### EXERCISE GOAL
Write out the listing below in full and exactly, leaving out every picture.

Start of Block

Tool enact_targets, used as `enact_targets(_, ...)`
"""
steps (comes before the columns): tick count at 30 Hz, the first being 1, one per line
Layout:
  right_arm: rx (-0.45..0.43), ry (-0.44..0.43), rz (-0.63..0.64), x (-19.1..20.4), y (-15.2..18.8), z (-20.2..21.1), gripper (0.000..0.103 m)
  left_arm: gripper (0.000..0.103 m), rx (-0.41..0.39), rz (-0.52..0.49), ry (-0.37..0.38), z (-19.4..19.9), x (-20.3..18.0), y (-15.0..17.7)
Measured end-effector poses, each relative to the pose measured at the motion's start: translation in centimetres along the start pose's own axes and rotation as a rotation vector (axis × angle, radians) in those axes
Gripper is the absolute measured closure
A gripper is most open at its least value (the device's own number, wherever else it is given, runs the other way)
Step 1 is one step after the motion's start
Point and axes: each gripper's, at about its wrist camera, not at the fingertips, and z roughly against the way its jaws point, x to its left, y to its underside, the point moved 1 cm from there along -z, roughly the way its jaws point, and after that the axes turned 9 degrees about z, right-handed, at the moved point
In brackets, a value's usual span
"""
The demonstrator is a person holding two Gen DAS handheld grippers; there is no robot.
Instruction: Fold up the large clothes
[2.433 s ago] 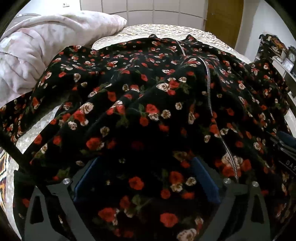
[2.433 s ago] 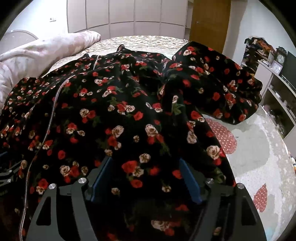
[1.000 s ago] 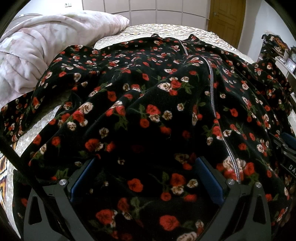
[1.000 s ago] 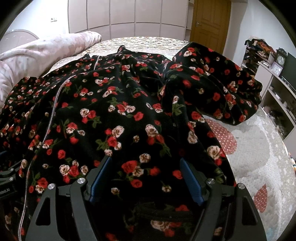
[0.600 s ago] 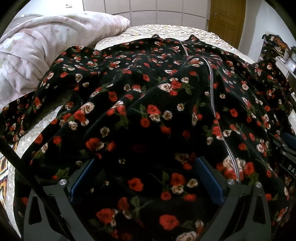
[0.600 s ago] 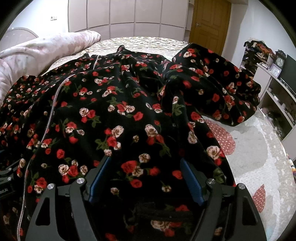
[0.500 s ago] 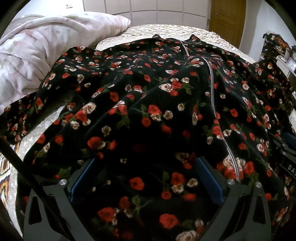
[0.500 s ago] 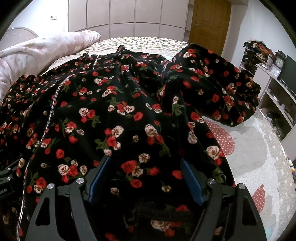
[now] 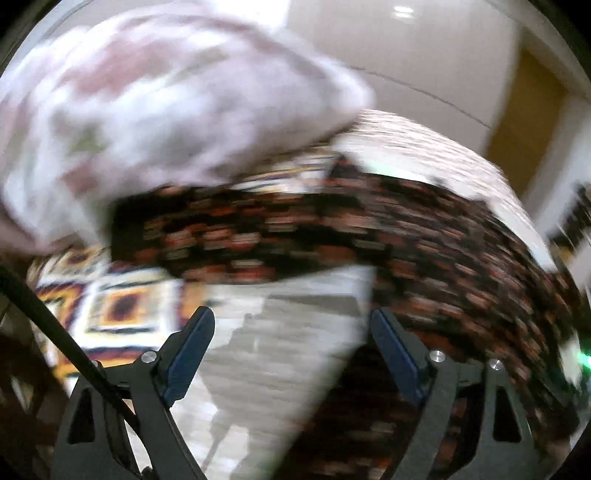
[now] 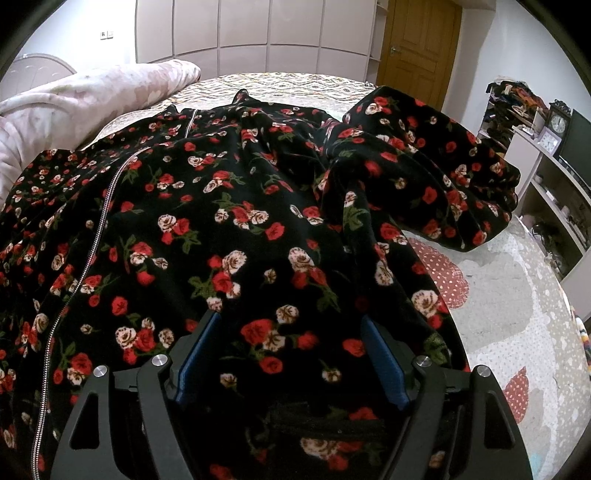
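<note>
With the black red-rose fleece zip robe (image 10: 258, 221) spread on the bed (image 10: 498, 280), the right gripper (image 10: 291, 358) rests open-fingered on its hem while the left gripper (image 9: 291, 354), fingers closing on nothing, seems to be heading for the left sleeve, which next needs gripping and folding inward.

- Bed (image 10: 491, 280): light patterned cover with red dotted patches.
- Pink quilt (image 10: 92, 96): bunched on the bed's left side.
- Wardrobe doors (image 10: 258, 26): pale panels, behind the bed.
- Wooden door (image 10: 417, 48): right of the wardrobe doors.
- Shelf unit (image 10: 546, 192): right of the bed, carrying a clock (image 10: 558, 121).
</note>
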Motion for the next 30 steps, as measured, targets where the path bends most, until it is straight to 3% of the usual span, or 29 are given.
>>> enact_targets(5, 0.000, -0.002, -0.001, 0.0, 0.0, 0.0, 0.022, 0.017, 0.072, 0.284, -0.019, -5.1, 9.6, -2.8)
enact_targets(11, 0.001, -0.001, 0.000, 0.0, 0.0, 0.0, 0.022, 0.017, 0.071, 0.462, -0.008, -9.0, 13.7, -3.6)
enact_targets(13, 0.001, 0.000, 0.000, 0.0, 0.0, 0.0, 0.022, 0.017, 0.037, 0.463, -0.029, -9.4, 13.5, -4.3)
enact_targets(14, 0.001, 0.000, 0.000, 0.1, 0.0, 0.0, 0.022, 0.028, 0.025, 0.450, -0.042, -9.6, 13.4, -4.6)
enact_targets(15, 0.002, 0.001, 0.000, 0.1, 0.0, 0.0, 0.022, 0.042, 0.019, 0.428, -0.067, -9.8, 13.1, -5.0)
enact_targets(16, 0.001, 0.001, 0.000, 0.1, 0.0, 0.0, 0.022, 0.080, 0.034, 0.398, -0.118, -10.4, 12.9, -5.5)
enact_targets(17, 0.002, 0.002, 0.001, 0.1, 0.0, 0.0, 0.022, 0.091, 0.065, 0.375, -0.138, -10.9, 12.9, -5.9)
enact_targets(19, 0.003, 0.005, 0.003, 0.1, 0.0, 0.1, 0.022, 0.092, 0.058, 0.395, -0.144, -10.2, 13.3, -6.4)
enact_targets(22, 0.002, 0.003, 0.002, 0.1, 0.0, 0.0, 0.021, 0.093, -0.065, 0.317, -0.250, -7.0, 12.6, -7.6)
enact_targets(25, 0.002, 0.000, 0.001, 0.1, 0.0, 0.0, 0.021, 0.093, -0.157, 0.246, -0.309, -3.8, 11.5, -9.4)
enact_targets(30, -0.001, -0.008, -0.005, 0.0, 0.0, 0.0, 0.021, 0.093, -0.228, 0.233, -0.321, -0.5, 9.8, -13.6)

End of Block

### RESULT OF THE TASK
Tool enact_targets, used as `enact_targets(_, ...)`
"""
steps (comes before the columns): tick count at 30 Hz, the first being 1, one per line
Layout:
  right_arm: rx (-0.45..0.43), ry (-0.44..0.43), rz (-0.63..0.64), x (-19.1..20.4), y (-15.2..18.8), z (-20.2..21.1), gripper (0.000..0.103 m)
  left_arm: gripper (0.000..0.103 m), rx (-0.41..0.39), rz (-0.52..0.49), ry (-0.37..0.38), z (-19.4..19.9), x (-20.3..18.0), y (-15.0..17.7)
Measured end-effector poses, each relative to the pose measured at the motion's start: translation in centimetres along the start pose's own axes and rotation as a rotation vector (axis × angle, radians) in those axes
Gripper is the absolute measured closure
A gripper is most open at its least value (the device's own number, wherever else it is given, runs the other way)
Step 1 is one step after the motion's start
Point and axes: each gripper's, at about its wrist camera, not at the fingertips, and z roughly against the way its jaws point, x to its left, y to its underside, the point moved 1 cm from there along -z, roughly the way its jaws point, and after that the axes turned 9 degrees about z, right-handed, at the moved point
In brackets, a value's usual span
"""
The demonstrator is a person holding two Gen DAS handheld grippers; there is no robot.
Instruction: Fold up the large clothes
[2.433 s ago] 
[2.433 s ago] 
[1.000 s ago] 
[1.000 s ago] 
[0.600 s ago] 
[0.600 s ago] 
[0.500 s ago] 
[0.500 s ago] 
[now] 
[now] 
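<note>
With the black red-rose fleece zip robe (image 10: 258, 221) spread on the bed (image 10: 498, 280), the right gripper (image 10: 291, 358) rests open-fingered on its hem while the left gripper (image 9: 291, 354), fingers closing on nothing, seems to be heading for the left sleeve, which next needs gripping and folding inward.

- Bed (image 10: 491, 280): light patterned cover with red dotted patches.
- Pink quilt (image 10: 92, 96): bunched on the bed's left side.
- Wardrobe doors (image 10: 258, 26): pale panels, behind the bed.
- Wooden door (image 10: 417, 48): right of the wardrobe doors.
- Shelf unit (image 10: 546, 192): right of the bed, carrying a clock (image 10: 558, 121).
</note>
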Motion for the next 30 steps, as measured, targets where the path bends most, until it is straight to 3% of the usual span, or 29 are given.
>>> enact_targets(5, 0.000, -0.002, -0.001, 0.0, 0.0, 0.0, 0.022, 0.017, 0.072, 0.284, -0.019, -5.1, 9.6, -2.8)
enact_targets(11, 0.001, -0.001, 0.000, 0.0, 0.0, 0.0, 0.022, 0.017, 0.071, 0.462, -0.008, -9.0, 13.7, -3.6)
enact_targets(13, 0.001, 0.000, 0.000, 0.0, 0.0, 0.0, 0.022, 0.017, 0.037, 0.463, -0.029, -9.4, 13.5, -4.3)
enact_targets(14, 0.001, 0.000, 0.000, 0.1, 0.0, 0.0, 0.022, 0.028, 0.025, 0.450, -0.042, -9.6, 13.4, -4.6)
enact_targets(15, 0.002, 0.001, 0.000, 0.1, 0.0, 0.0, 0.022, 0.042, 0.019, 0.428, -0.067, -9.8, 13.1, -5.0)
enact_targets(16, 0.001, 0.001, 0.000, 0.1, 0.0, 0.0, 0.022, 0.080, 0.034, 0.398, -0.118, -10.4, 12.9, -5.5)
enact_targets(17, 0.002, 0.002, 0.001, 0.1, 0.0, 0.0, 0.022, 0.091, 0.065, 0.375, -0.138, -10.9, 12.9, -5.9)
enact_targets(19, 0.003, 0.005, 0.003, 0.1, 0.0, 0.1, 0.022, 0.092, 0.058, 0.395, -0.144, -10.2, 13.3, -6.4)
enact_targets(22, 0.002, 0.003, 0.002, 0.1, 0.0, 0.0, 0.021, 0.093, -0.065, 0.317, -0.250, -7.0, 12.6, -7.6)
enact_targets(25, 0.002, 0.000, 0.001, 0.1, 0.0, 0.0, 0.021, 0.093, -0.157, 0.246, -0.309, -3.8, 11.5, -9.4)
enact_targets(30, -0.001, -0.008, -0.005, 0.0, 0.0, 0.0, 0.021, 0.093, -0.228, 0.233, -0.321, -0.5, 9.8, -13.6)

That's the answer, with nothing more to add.